Method for making field emission cathode device
Abstract
A method for making a field emission cathode device is presented. First, an insulative substrate is provided. The insulative substrate includes a first surface and a second surface opposite to the first surface. The insulative substrate defines a number of openings extending through from the first surface to the second surface. Second, at least one electron emitter is provided corresponding to each of the number of openings. The electron emitter includes a fixing portion and an electron emission portion connecting to the fixing portion. The fixing portion is fixed on the first surface, and the electron emission portion extends from the fixing portion into the number of openings. Third, a number of cathode electrodes are formed on the first surface to fix the fixing portion between the insulative substrate and the cathode electrodes.
Claims
exact text as granted — not AI-modified1. A method for making a field emission cathode device, comprising the following steps:
step (a), providing an insulative substrate, wherein the insulative substrate comprises a first surface and a second surface opposite to the first surface, and the insulative substrate defines one or more openings extending through from the first surface to the second surface;
step (b), disposing at least one electron emitter corresponding to one of the one or more openings, wherein the at least one electron emitter comprises a fixing portion and an electron emission portion connected to the fixing portion, the fixing portion is fixed on the first surface, and the electron emission portion extends from the fixing portion into one of the one or more openings, wherein step (b) comprises the following substeps of:
step (b 1 ), providing a field emission wire supply device that is configured for supplying a continuous field emission wire, wherein the field emission wire supply device comprises a hollow needle having a tip, the continuous field emission wire extends through the hollow needle, and one end of the continuous field emission wire extends out from the tip;
step (b 2 ), inserting the hollow needle into each of the one or more openings in turn, and supplying the continuous field emission wire continuously at the same time so as the fixing portion of the continuous field emission wire to be fixed on the first surface and the electron emission portion of the continuous field emission wire to be located in one of the one or more openings; and
step (b 3 ), severing the continuous field emission wire; and
step (c), forming at least one cathode electrode on the first surface, wherein the fixing portion is located between the insulative substrate and the at least one cathode electrode.
2. The method of claim 1 , wherein the at least one electron emitter is flexible and free standing.
3. The method of claim 1 , wherein the at least one electron emitter is a linear carbon nanotube structure, a carbon fibre, or a silicon nanowire.
4. The method of claim 1 , wherein an inner diameter of the hollow needle is about 5 times to about 10 times a diameter of the continuous field emission wire.

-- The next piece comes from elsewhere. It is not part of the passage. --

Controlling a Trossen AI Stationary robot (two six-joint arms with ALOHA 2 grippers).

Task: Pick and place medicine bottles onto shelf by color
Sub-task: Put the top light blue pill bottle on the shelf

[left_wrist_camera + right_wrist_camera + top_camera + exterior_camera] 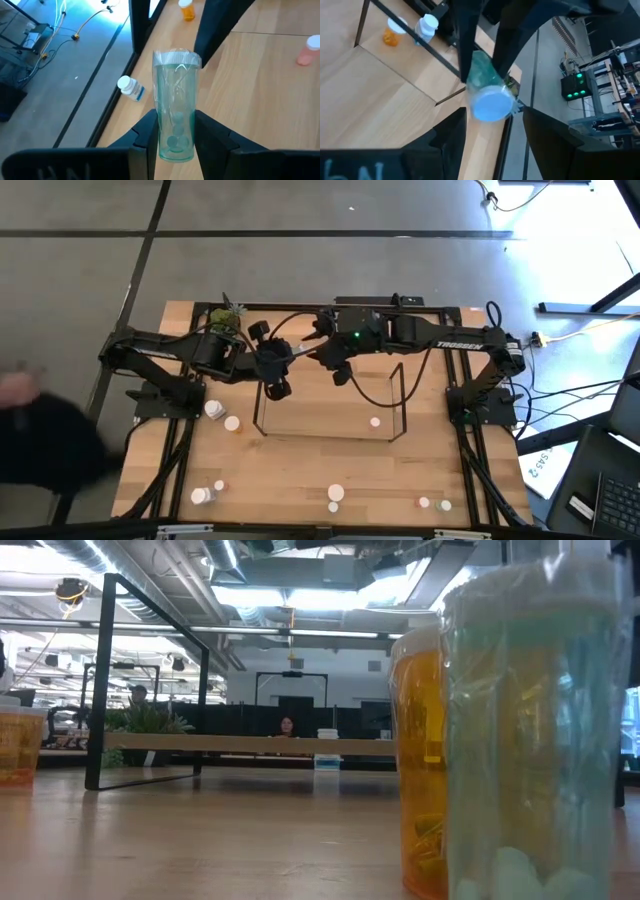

5. The method of claim 1 , wherein step (b 2 ) comprises the following substeps of:
step (b 21 ), providing a fixing element;
step (b 22 ), fixing one end of the continuous field emission wire on the first surface;
step (b 23 ), moving the hollow needle along a first direction substantially parallel to the first surface to one of the one or more openings;
step (b 24 ), inserting the hollow needle into one of the one or more openings so that the continuous field emission wire extends along the first direction firstly and into the opening, thereby being held by the fixing element;
step (b 25 ), pulling the hollow needle out of the opening; and
step (b 26 ), moving the hollow needle along the first direction so that the continuous field emission wire extends out of the opening firstly and along the first direction, whereby a V-shaped portion of the continuous field emission wire is located in the opening.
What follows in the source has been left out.